Gregori-Puigjané Elisabet, Mestres Jordi
Chemotargets SL and Chemogenomics Laboratory, GRIB, Institut Municipal d'Investigació Mèdica and Universitat Pompeu Fabra, Barcelona, Catalonia, Spain.
Curr Opin Chem Biol. 2008 Jun;12(3):359-65. doi: 10.1016/j.cbpa.2008.03.015. Epub 2008 May 2.
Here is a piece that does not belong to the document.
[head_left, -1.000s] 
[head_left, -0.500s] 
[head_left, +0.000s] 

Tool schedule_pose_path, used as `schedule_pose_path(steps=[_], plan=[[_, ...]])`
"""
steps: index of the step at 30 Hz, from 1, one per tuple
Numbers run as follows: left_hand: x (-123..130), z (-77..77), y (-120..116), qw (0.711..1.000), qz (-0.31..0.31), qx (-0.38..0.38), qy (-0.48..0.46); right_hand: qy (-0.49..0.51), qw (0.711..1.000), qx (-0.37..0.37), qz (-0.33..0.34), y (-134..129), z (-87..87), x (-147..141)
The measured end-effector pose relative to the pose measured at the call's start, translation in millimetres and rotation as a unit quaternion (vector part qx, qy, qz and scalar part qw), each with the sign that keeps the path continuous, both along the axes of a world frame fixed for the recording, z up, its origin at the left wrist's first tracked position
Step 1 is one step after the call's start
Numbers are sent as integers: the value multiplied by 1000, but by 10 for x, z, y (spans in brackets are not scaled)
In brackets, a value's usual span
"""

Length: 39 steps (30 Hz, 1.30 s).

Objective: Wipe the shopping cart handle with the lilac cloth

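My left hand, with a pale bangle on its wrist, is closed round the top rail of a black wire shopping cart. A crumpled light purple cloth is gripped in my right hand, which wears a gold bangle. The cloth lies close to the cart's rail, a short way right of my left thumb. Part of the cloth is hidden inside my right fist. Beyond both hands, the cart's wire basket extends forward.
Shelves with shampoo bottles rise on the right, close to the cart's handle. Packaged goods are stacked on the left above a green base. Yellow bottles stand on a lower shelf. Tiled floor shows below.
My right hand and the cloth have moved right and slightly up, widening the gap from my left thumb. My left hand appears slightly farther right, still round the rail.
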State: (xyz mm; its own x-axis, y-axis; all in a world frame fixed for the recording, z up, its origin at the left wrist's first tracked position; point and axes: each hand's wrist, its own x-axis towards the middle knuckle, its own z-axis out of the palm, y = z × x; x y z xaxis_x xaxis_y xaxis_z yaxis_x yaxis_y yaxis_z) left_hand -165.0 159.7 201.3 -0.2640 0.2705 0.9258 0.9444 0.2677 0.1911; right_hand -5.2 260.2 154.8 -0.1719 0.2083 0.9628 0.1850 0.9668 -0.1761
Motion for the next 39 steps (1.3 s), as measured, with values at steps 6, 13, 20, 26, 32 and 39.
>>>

The design of chemical libraries directed to target classes is an activity that requires the availability of ligand pharmacological data and/or protein structural data. On the basis of the knowledge derived from these data, chemical libraries directed mainly to G protein-coupled receptors, kinases, proteases, and nuclear receptors have been assembled. However, current design strategies widely overlook assessing the potential ability of the compounds contained in a focused library to provide uniform ample coverage of the protein family they intend to target. Here, we discuss the use of in silico target profiling methods as a means to estimate the actual scope of chemical libraries to probe entire protein families and illustrate its applicability in optimizing the composition of compound sets to achieve maximum coverage of the family with minimum bias to particular targets.
针对目标类别设计化学文库是一项需要配体药理学数据和/或蛋白质结构数据的活动。基于从这些数据中获得的知识,已经构建了主要针对G蛋白偶联受体、激酶、蛋白酶和核受体的化学文库。然而,当前的设计策略广泛忽视了评估聚焦文库中所含化合物为其打算靶向的蛋白质家族提供均匀充分覆盖的潜在能力。在此,我们讨论使用计算机靶点分析方法作为一种手段来估计化学文库探测整个蛋白质家族的实际范围,并说明其在优化化合物集组成以实现家族最大覆盖且对特定靶点偏差最小化方面的适用性。